Task statement:
Your reply must contain exactly the lines running from the one with "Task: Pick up" to the last line of the entries below, both included, and no other lines.

Stored data:
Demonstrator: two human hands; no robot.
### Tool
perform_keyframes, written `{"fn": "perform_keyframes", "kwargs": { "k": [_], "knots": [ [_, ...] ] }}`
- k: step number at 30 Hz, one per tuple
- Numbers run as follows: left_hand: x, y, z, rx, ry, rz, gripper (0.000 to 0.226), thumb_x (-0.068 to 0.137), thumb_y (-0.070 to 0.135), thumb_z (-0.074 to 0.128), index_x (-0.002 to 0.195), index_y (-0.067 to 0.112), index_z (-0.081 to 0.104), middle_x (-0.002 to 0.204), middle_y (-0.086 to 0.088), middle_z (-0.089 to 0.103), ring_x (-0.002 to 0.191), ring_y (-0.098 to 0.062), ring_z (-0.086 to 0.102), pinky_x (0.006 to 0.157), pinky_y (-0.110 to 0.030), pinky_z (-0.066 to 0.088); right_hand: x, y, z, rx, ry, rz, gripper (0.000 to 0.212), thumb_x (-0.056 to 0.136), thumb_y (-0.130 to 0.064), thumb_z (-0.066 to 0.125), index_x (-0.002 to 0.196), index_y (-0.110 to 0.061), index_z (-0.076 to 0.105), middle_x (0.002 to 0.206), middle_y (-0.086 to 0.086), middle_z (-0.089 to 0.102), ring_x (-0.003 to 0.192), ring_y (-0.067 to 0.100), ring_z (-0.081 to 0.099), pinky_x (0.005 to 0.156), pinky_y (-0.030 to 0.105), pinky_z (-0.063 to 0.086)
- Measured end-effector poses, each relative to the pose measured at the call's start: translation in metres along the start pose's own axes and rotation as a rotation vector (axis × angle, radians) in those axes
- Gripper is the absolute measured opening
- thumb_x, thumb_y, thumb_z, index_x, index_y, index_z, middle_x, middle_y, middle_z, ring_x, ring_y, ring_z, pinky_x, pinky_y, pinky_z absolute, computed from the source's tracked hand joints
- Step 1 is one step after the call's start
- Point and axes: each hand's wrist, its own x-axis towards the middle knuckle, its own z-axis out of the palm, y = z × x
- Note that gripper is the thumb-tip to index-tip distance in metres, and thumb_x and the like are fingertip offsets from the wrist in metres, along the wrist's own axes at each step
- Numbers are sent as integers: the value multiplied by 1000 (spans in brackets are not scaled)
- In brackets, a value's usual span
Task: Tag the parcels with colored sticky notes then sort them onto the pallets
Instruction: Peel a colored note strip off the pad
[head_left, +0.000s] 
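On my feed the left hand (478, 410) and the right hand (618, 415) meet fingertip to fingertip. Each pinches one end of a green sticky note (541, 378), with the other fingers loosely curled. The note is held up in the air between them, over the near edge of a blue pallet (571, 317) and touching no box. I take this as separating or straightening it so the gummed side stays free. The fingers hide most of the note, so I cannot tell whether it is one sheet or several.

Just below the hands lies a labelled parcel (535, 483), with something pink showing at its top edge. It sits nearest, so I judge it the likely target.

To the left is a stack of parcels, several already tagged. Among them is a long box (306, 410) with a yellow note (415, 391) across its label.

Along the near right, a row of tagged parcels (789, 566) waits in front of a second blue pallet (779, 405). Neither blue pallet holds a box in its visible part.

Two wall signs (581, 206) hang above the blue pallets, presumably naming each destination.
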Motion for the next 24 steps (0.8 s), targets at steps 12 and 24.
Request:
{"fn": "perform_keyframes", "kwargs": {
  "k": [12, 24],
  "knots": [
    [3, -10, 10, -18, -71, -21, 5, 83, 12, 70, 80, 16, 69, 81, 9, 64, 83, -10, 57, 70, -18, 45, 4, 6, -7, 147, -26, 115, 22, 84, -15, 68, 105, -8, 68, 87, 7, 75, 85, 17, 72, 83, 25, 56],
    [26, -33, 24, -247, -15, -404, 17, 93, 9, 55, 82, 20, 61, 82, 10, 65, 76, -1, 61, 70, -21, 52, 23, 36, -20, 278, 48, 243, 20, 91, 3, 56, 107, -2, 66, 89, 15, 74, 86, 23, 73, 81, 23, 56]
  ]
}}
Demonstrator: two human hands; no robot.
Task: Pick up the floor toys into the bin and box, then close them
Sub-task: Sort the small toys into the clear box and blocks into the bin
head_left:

Solved problem:
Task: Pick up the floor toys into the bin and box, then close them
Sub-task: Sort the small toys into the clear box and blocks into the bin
head_left:

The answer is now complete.